Export Functionality via Google Cloud Functions and Java

Harsh Ghuriani
Globant
Published in
6 min readSep 30, 2022

Tech Used : Java, Gradle, GCP

Google Cloud Function (GCF) is a serverless architecture where you can build small cloud services. Services can be written down in different languages including Python, Node.js, Java, PHP, and a few others. GCF is aimed to serve one purpose, hence the service we create should not be quite large functionality. What I feel is that we should break down large functionalities into simpler & smaller services which can be written down into their own GCFs.

GCFs are triggered by different events. These events can either be HTTP triggers, event based triggers or some additional triggers.
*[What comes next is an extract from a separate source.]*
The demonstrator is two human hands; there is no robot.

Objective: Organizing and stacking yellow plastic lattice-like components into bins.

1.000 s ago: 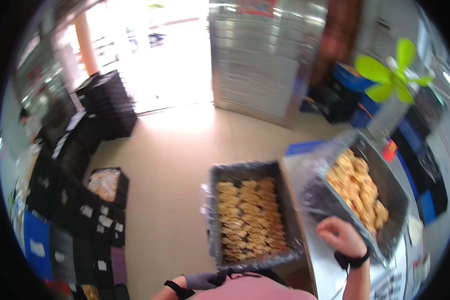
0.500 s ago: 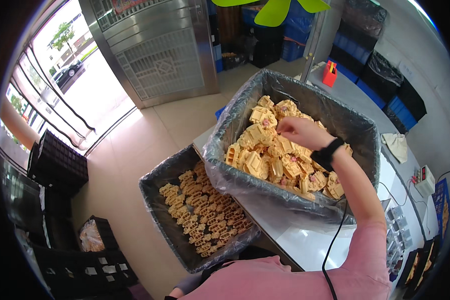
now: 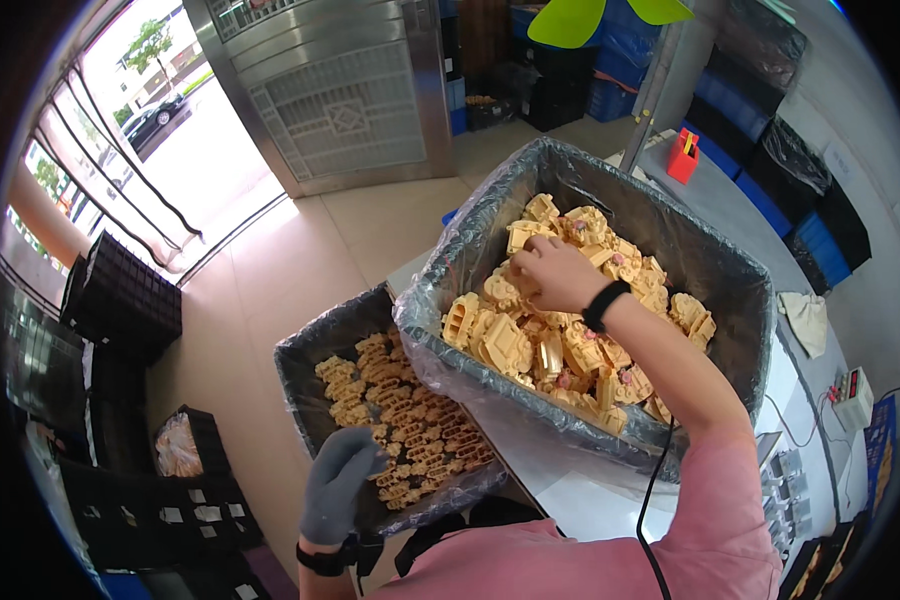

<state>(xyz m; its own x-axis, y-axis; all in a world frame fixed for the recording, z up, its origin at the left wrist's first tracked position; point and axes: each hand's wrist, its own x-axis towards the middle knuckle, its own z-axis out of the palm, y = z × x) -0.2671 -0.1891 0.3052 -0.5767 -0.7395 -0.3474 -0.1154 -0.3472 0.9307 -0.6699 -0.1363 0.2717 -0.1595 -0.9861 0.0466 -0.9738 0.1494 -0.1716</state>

I am going to focus on the event based triggers, pub/sub trigger in particular.

Note : As of now, the maximum function execution time is 3600 seconds(60 mins) for HTTP-driven functions and 540 seconds(9 mins) for event-driven functions, after which the function times out.

Other triggers include cloud storage triggers (event based), cloud logging, cloud scheduler, cloud task and gmail.

Here I take an example of export functionality which we create as a service in our GCF. This GCF will be triggered by subscribing to an event emitted to a GCP topic.

Export Functionality

The export functionality that I create involves exporting data into an excel file. I then store this excel file to cloud storage.

This excel file can then be downloaded from storage using a pre-signed url. (I am not going to cover this part here)

We use Java in our GCF and for the excel generation I use Apache POI dependency.

Design :

End to End Export Functionality

Once the event is published from the source to the Pub/Sub topic, say export-topic, it will be subscribed by our subscription, say export-to-excel-sub, provided it passes the filters required (if any). This subscription will be a push subscription. Hence, on subscribing to the event, it will trigger our GCF.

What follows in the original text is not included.